Juggalos and Slave Drivers, Diversity and Inclusion

This one time when I was in pre-school my mom and my aunt started telling me that I had issues asking for help and I remember them asking me to “just try it, just ask for help”. They wanted me to just experiment, just ask someone for something, anything, even if it’s real small and you could totally do it yourself. “you need to practice asking for help”. They just kept telling me this.
So one day in pre-school, we’re doing a little art project and my pen falls on the floor. I had been getting along with the person next to me and we seemed to like each other, so I realized this was my chance to do what my mom and aunt wanted and so I asked him to pick it up for me.
“Oh sure”, he says, just no problem with doing this for me. He actually seemed happy that I asked him.
But the teacher overheard and starts yelling at me, “How dare you! You don’t just order people around like that, Kalin! He’s not your slave!” And she yelled at the kid who had already picked up my pen and given it to me, demanded that he take the pen and drop it back on the floor so that I could learn to do things for myself. So utterly humiliated, in front of the whole class I picked up my own pen. Then the teacher promptly sent me to stand in the corner. This is the one and only time I can remember ever experiencing a punishment like this. In fact, this may have been the first time I was punished for anything, since my parents didn’t really do punishments.
This whole experience was confusing and emotionally devastating for me. Needless to say, this didn’t help with my fear of asking for help. That deep-seated fear has continued even today.
And this also ruined my relationship with my only friend in pre-school. He had gotten yelled at too, that was the weird part of it, the teacher had treated him like he was enabling my slave-driving by doing me a tiny favor. After this it felt like there was this darkness between us, and it was like we were scared to interact with each other because of this experience.
Sometimes I wonder if it was racial. Maybe the kid was black or something. I don’t remember. If he was, he was probably the only one in the class.
I wonder if she would have accused me of wanting to own slaves if I hadn’t been white.

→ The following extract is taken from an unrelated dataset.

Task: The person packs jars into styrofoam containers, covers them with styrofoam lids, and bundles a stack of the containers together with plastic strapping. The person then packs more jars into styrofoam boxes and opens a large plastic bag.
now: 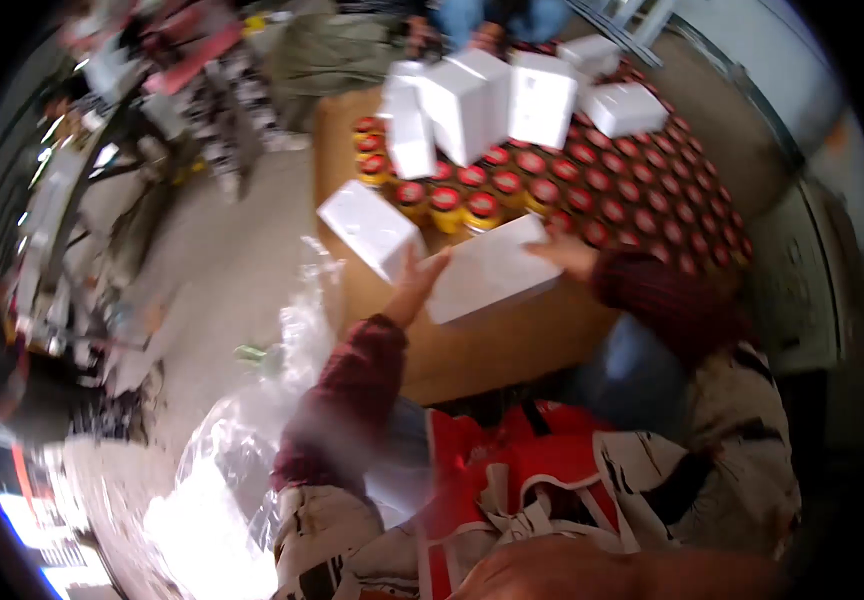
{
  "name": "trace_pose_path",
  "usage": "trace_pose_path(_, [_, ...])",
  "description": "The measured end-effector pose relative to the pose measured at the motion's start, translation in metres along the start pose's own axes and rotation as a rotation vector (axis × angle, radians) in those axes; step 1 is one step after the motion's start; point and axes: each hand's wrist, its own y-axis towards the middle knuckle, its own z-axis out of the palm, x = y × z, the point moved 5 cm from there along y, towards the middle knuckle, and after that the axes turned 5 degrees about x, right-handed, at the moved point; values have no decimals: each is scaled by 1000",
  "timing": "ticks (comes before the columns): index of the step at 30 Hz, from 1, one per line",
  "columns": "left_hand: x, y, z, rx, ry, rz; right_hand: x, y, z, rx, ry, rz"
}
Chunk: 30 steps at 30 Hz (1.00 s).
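Observation:
A plain white box (492, 268) lies tilted near the front of the brown table, between my two hands. My left hand (416, 286) presses at its left end, thumb and fingers partly spread. My right hand (566, 254) grips the right end, fingers over the top edge. Just beyond my left hand lies another white box (370, 228), almost touching my fingers. Behind the held box stand jars with red lids and yellow sides, such as one jar (482, 210) close to its far edge. Motion blur softens the fingertips.
Many more red-lidded jars (642, 190) cover the table's right side. Several white boxes (467, 105) stand or lie on jars at the back. Clear plastic (237, 455) hangs at the table's left. Another person's hand (487, 38) shows at the far edge. Brown tabletop (462, 360) lies before me.

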Motion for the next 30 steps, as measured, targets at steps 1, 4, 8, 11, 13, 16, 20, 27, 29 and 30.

But I was thinking about this experience because of that Street Data Audiobook that kept talking about marginalization of specifically defined demographics of race, gender and sexual orientation and seems to just ignore the myriad of other ways that kids can be marginalized. I know this is the third entry in a row that I’ve been shitting on that book and I’m sorry, it probably doesn’t deserve it, I’m probably making unfair assumptions about the author’s intentions, but it struck a nerve with me for some reason.

Diversity and Inclusion is really on my mind lately and I realized I forgot to mention in my previous entry, I had listed some examples of ways people can be marginalized that have nothing to do with traditionally protected demographics and I totally forgot to mention music–on the plane back to Pittsburgh I watched a documentary called United States of Insanity on Amazon about the Insane Clown Posse (ICP), and for a third time in a matter of days I consumed media that I did not realize would be all about diversity and inclusion, but that’s kind of what ICP was sort of about. They’re actually big into their own brand of diversity and inclusion. I did not know that.
I guess the ACLU sued the FBI on behalf of ICP and eventually won the case. The FBI had declared their fan base a gang which caused venues to cancel their concerts, police to harass their fans and random people to express fear and violence toward a bunch of people who are really just the musical equivalent of horror movie fans.
Yes, ICP has some really disgusting and violent lyrics and statistically their fans are probably slightly more likely to become criminals than the rest of the population, but judging the whole fan-base based on that is just as unfair as judging any other demographic based on the actions of a minority of people within that demographic.
I never stopped to think about this from the ICP fan’s perspective before this.

This is why we need to tell our stories. Everyone who feels marginalized for any whacked out reason should be telling their stories.

Much of society is genuinely trying to deal with racism and sexism and bigotry, but it feels like most of us are trying to deal with it as though we can just read a list of rules, “don’t say racist stuff”, “don’t say sexist stuff”, don’t question gender identity, like we can just create a list of marginalized groups and a list of standards to follow and that’s going to solve all this bigotry.
But the long term fight against bigotry is obviously not going so well at the moment so we need to go deeper. We need to stop making policies about respecting certain specific groups and start creating social values that tell us that all people are worthy of respect, even if they smell bad or enjoy awful music, or more importantly, some other “bad” thing that no one has thought to mention before.
Rules about what is and is not marginalization and what is and isn’t bigotry or what is and isn’t a microaggression, well those rules separate us from the actual humanity of what’s happening in our minds and souls. We all view those things differently and some rule written at the school administration level isn’t going to meet the needs of all students and rules written at the federal level are going to struggle to meet the needs of even a small minority.
We need to learn to connect on a human level, to actually hear what each other is going through personally, as an individual, not as some distant representative of our demographics.

We need to tell our stories. And we need to listen to those stories.